ABSTRACT

The world economy has changed profoundly in recent times. It is now widely accepted that organizationally fragmented and geographically dispersed production systems constitute the dominant ‘architecture’ of the contemporary global economy. These systems, which have risen to prominence since the 1990s, are tightly controlled and coordinated by lead firms that derive power from their dominant position in either intermediate or final consumer markets. In its World Investment Report 2013, for instance, UNCTAD estimated that some 80 per cent of international trade was now organized through so-called global value chains/production networks (UNCTAD, 2013).

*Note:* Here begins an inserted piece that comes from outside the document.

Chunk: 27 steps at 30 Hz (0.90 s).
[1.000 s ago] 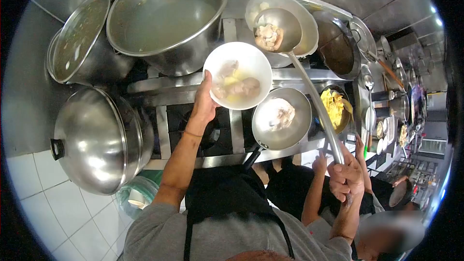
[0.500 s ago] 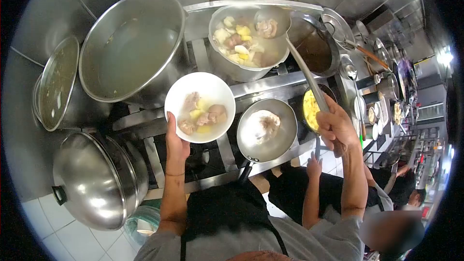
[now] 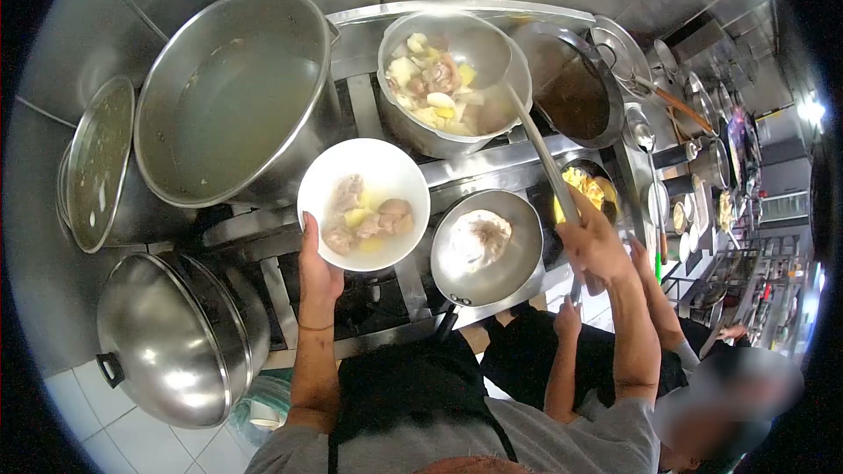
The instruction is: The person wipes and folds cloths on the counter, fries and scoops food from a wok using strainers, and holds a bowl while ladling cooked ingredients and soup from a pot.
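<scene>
My left hand [image 3: 320, 270] grips the lower left rim of a white bowl [image 3: 356, 160], tilted toward me over the stove. In it lie pale meat pieces [image 3: 383, 221] and yellow chunks in a little broth. My right hand [image 3: 597, 246] is wrapped round the long metal handle of a ladle [image 3: 540, 145]. The ladle's head is inside a pot [image 3: 457, 146] of meat, white and yellow pieces in steaming broth. A meat piece [image 3: 442, 77] shows at the ladle's left edge. Below the pot sits a metal frying pan [image 3: 500, 285] with a whitish patch inside.
A large stockpot [image 3: 145, 149] of cloudy liquid stands on the left, above a domed lid [image 3: 162, 342]. A dark wok [image 3: 575, 88] of brown liquid is right of the pot. A co-worker's hand [image 3: 568, 320] is at a pan of yellow food [image 3: 584, 189].
The ladle has moved left and lower in the pot, and the meat piece has shifted to its left edge. My right hand has come slightly left. The bowl stays nearly in place.
</scene>
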Tool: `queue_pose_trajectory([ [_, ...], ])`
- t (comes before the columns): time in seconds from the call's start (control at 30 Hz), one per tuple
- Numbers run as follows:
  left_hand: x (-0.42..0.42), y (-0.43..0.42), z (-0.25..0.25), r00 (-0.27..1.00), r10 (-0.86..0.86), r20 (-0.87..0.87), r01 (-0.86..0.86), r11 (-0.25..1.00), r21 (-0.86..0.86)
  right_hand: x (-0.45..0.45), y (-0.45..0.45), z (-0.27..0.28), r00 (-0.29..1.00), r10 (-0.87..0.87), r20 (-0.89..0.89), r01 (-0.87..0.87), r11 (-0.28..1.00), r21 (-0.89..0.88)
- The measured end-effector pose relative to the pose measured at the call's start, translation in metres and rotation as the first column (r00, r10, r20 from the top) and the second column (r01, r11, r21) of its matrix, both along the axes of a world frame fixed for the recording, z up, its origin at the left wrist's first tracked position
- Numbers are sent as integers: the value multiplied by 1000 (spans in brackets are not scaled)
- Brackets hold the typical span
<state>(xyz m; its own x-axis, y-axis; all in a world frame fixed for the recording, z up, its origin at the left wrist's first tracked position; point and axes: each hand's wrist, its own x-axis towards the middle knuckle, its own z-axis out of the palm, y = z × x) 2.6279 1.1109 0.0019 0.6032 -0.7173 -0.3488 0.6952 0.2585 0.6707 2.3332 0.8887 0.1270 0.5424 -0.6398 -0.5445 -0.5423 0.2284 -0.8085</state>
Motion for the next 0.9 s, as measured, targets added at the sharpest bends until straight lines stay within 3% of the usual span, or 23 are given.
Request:
queue_pose_trajectory([
  [0.03,1,0,-1,1000,1,1,-1,1000,2,-13,-4,-30,990,136,-26,-135,905,-404],
  [0.07,1,0,-1,1000,0,0,0,1000,4,-5,-1,-33,964,246,-105,-243,638,-731],
  [0.2,1,2,-4,1000,0,15,0,1000,15,9,12,-6,951,40,-306,-233,745,-625],
  [0.27,2,2,-5,1000,-3,11,2,1000,19,11,12,-12,949,58,-311,-289,559,-777],
  [0.3,1,2,-4,1000,-4,9,4,1000,17,12,14,-8,948,59,-313,-291,560,-776],
  [0.4,-1,1,-1,1000,-8,0,8,1000,10,17,18,2,935,59,-349,-299,656,-693],
  [0.5,-2,2,2,1000,-5,3,5,1000,17,13,22,0,935,187,-301,-335,744,-578],
  [0.6,-2,3,1,1000,1,0,0,1000,10,9,22,-13,955,266,-131,-292,770,-567],
  [0.63,-1,3,0,1000,-5,-11,5,1000,-9,9,24,-7,983,163,-82,-181,924,-336],
  [0.67,-1,2,2,1000,-4,-10,4,1000,-10,12,26,0,983,164,-81,-182,923,-338],
  [0.73,-1,-1,6,1000,-6,-2,6,1000,-24,17,29,9,902,288,-321,-403,828,-389],
  [0.77,-1,-2,7,1000,-5,-1,5,1000,-23,15,29,5,902,289,-319,-403,828,-389],
  [0.83,0,-2,8,1000,-26,-16,25,999,-37,10,31,-9,895,350,-277,-445,646,-620],
  [0.87,0,-2,8,1000,-19,-15,18,999,-32,13,32,-2,893,358,-274,-448,646,-618],
  [0.9,0,-3,6,1000,-3,-9,3,1000,-5,20,31,13,974,211,-79,-224,937,-268],
])
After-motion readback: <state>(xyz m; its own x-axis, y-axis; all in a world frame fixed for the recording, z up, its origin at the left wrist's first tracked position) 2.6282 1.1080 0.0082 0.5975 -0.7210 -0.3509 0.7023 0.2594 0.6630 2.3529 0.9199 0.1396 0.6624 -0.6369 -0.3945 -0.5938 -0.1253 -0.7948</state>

Their emergence has posed key challenges to theories from International Business (IB) that primarily focus on the transnational corporation (TNC) and its directly owned operations to understand the organizational and developmental dynamics of the global economy. Instead, theories are required that can accommodate the complex global webs of equity, non-equity and market relations through which the production and circulation of goods and services are increasingly controlled and coordinated. In this context, since the 1990s, significant progress has been made in developing global chain/network approaches for theorizing the organizational complexities of the contemporary global economy. Although first initiated in economic sociology, since the early 2000s economic geographers have made a notable series of contributions to this burgeoning field, primarily under the rubric of the global production network (GPN) 1 framework.